I suggest you follow

"Match case control large data base"

in SAS Enterprise Data Management & Integration and SAS Procedures (2 threads, same question), as the problem is identical. I suspect the solution to one will also solve the other.

TomKari
Onyx | Level 15

Two further questions:

Do any of the data ranges for a given ID overlap, or are the date ranges always exclusive of each other.

Is is possible for more than one record from set2 to match to a date range in set1, or will it always be zero or one record?

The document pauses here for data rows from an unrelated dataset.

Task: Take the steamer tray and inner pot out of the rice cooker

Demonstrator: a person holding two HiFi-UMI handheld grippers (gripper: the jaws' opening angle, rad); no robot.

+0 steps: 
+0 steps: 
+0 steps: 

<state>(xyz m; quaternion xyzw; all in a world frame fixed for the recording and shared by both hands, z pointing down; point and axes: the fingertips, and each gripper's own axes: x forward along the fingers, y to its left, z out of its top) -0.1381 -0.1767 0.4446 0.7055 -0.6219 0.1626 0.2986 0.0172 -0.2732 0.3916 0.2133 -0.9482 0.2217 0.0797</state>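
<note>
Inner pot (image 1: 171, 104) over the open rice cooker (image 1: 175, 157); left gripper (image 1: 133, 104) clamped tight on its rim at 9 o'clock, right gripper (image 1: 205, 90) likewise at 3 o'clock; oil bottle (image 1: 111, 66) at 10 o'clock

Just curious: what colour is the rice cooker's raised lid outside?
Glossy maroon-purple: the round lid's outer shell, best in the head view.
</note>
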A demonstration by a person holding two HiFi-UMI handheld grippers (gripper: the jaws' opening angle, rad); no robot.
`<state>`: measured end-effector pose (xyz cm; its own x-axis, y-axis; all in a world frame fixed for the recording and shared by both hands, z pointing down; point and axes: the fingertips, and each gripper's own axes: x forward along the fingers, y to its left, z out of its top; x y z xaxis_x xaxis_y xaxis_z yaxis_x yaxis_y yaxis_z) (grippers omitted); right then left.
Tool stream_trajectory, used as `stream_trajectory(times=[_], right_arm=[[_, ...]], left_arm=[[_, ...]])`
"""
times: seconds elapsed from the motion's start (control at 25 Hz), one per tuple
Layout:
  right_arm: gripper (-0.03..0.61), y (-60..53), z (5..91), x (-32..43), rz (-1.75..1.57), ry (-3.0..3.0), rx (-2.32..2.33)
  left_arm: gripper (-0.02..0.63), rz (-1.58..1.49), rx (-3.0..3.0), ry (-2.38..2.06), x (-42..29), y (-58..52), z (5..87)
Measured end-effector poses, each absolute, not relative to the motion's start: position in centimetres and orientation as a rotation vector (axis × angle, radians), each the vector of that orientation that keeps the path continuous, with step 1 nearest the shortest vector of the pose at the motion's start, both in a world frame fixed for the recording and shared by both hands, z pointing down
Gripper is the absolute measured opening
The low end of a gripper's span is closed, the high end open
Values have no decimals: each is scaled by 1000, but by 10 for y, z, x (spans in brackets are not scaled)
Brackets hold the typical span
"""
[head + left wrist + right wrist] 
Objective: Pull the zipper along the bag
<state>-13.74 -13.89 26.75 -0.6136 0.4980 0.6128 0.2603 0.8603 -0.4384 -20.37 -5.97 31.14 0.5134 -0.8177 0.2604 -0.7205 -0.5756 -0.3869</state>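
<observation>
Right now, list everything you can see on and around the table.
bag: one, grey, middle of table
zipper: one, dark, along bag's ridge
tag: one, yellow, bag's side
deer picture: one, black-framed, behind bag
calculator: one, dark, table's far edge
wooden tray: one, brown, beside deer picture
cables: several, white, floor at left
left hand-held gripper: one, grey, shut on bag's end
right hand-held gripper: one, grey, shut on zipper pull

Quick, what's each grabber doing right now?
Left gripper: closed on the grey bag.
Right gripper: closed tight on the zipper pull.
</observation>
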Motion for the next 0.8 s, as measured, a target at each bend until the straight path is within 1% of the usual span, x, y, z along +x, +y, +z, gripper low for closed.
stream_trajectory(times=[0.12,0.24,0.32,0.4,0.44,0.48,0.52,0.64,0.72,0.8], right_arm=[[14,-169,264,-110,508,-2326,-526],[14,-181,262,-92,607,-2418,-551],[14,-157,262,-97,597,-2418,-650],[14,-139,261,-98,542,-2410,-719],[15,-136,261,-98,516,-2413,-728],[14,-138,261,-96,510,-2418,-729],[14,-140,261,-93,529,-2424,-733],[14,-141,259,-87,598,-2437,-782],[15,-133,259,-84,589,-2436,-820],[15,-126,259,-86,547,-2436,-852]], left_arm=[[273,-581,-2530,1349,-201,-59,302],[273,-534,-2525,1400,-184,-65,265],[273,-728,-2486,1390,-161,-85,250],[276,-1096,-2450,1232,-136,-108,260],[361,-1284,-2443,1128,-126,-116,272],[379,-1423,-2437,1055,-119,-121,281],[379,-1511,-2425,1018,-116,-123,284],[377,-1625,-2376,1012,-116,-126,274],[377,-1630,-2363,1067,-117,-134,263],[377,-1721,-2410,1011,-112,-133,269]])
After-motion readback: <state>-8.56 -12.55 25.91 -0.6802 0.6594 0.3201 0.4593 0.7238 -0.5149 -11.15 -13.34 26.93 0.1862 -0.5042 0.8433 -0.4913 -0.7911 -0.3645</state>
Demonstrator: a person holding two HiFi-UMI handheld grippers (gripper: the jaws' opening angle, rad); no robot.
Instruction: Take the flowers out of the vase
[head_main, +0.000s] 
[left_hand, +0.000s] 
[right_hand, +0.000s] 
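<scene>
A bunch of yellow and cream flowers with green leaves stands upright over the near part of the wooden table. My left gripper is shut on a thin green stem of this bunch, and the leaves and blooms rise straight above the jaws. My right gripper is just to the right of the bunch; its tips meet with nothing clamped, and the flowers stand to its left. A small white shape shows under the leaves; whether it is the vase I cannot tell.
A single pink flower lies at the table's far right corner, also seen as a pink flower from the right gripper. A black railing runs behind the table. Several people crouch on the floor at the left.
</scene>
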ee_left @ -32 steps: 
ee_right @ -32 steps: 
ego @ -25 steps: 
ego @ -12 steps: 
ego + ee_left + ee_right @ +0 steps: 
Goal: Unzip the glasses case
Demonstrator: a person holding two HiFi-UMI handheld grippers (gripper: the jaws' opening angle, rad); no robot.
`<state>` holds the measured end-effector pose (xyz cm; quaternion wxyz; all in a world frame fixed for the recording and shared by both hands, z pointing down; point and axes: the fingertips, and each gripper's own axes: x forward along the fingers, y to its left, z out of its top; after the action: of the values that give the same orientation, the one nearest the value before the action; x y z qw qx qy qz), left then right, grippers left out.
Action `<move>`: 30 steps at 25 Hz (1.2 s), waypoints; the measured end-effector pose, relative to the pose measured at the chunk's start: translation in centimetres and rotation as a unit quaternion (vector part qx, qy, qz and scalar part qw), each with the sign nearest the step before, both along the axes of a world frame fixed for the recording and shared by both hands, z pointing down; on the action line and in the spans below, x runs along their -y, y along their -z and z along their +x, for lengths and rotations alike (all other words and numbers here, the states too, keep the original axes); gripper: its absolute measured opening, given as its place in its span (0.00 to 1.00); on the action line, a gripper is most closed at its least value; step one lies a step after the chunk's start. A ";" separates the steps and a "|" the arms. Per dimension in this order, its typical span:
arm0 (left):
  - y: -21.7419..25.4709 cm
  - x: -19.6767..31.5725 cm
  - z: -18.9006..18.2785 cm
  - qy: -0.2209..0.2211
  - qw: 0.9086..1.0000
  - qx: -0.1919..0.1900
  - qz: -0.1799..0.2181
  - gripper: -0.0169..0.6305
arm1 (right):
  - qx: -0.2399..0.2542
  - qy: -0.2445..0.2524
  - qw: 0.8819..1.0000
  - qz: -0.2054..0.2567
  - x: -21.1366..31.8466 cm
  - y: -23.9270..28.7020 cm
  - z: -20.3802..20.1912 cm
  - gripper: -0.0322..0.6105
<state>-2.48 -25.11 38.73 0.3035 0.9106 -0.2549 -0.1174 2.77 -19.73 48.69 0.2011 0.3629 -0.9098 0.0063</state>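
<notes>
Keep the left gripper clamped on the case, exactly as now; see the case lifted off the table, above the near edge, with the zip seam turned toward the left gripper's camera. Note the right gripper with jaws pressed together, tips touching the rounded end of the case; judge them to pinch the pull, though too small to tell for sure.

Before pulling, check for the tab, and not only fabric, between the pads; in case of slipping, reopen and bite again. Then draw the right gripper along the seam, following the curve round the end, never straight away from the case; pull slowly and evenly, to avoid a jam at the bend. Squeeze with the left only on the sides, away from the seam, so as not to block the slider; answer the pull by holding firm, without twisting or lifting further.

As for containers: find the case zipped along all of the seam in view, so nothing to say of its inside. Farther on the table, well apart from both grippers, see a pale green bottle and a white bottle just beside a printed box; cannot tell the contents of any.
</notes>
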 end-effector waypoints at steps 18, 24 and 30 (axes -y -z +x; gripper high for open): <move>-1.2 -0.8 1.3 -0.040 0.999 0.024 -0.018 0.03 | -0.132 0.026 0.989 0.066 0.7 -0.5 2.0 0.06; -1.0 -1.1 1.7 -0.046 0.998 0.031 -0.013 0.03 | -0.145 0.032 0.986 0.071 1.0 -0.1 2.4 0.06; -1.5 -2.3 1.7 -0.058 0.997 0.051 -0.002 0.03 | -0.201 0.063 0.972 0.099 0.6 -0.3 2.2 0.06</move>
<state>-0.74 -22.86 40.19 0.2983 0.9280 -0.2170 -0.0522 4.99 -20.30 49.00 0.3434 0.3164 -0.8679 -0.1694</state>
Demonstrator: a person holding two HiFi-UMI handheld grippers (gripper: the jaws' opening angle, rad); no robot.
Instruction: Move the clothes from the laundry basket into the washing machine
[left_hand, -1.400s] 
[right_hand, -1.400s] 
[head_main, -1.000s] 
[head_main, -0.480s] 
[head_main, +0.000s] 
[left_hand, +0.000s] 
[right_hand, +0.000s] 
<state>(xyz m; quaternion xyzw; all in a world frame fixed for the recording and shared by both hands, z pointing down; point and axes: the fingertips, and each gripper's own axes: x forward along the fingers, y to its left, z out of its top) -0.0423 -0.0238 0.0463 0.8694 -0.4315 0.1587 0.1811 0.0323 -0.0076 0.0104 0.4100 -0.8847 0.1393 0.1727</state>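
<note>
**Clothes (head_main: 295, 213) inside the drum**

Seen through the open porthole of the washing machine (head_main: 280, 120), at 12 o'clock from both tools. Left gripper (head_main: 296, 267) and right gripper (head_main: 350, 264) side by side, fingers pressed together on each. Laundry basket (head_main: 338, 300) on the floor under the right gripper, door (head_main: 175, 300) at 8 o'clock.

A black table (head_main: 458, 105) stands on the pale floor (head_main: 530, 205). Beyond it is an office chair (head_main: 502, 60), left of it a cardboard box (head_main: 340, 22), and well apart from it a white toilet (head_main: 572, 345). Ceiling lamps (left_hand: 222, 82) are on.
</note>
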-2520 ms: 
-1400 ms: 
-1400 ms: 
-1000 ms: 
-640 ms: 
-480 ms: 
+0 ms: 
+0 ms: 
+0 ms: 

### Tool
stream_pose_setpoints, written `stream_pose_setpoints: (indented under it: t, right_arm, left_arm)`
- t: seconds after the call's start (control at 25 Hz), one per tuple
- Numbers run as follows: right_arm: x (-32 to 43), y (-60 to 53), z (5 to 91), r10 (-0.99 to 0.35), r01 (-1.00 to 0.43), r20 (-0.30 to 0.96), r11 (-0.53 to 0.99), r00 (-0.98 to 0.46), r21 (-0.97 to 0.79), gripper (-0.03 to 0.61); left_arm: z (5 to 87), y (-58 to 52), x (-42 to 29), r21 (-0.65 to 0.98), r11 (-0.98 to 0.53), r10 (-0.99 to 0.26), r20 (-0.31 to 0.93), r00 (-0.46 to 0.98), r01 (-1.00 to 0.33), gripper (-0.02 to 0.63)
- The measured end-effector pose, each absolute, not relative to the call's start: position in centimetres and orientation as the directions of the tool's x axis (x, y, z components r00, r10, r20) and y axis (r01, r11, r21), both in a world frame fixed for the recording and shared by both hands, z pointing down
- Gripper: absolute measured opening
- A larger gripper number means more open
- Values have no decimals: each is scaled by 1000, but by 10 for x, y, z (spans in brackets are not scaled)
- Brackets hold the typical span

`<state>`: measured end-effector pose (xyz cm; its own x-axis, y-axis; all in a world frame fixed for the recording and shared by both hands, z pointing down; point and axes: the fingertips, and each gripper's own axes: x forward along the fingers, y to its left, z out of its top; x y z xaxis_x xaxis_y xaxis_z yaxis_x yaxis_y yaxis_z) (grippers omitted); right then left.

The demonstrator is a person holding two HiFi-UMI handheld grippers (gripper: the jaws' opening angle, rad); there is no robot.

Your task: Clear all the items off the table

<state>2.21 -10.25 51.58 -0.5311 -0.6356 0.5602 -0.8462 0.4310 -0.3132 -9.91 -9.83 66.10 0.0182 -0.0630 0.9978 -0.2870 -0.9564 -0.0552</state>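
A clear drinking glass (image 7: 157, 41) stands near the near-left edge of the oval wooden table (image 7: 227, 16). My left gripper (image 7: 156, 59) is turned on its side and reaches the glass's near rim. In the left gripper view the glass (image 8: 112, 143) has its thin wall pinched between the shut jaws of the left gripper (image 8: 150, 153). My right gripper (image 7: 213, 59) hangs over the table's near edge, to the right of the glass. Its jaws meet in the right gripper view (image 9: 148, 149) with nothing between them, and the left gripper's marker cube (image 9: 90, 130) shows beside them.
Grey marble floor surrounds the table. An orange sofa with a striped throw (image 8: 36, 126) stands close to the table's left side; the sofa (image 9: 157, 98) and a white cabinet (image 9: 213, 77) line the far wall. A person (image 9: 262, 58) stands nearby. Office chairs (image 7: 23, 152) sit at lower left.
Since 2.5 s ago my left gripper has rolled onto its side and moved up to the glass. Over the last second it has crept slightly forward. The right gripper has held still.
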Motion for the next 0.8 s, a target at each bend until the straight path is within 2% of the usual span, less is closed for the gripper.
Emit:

I take back my earlier comment about this being similar to "Match case...". The problem there is a very large combinatorial result, whereas I think your case is less difficult.

Tom

Ksharp
Super User

One hundred million observations? I want know how big your first dataset((unique id-term pairs) was ?

data h1;
input id term   (start  finish) (:yymmdd8.) dummy;
cards;
1 10     20030108 20050103     1
1 11     20050106 20061224     1
;
run;

data h2;
input obsid id     datex :yymmdd8.     amount: dollar5.0;
format datex yymmdd10. amount dollar5.0;
cards;
1        1  20040624     $500
2        1  20021212     $100
3        1  20050105     $214
4        1  20060303     $450
;
run;

data temp;
 set h1;
 do datex=start to finish ;
  output;
 end;
 drop start finish;
run;
data want;
 if _n_ eq 1 then do;
  if 0 then set temp;
  declare hash ha(hashexp:20,dataset:'temp');
   ha.definekey('id','datex');
   ha.definedata('term','dummy');
   ha.definedone();
 end;
set h2;
call missing(term , dummy);
rc=ha.find();
drop rc;
run;




Ksharp

finans_sas
Quartz | Level 8

Thank you Ksharp for your further help.I am amazed at how powerful SAS is in terms of providing numerous solutions to the same problem. One of my datasets has about 723 unique ids. The other one has about 150,000 observations with repeating ids across time.

Tom
Super User Tom
Super User

This is a good problem to solve with PROC SUMMARY.

proc summary data=have nway ;

  class id term ;

  var start finish;

  output out=want min(start)=start max(finish)=finish;

run;

If the data is already sorted by ID TERM then your query will probably run faster and use less memory if you change the CLASS statement to a BY statement.

finans_sas
Quartz | Level 8

Thank you Tom, this is really a neat solution. My data is already sorted on id term. I also thank Hai.kuo and TomKari for helping me out with my second question. I did the matching already and it works great.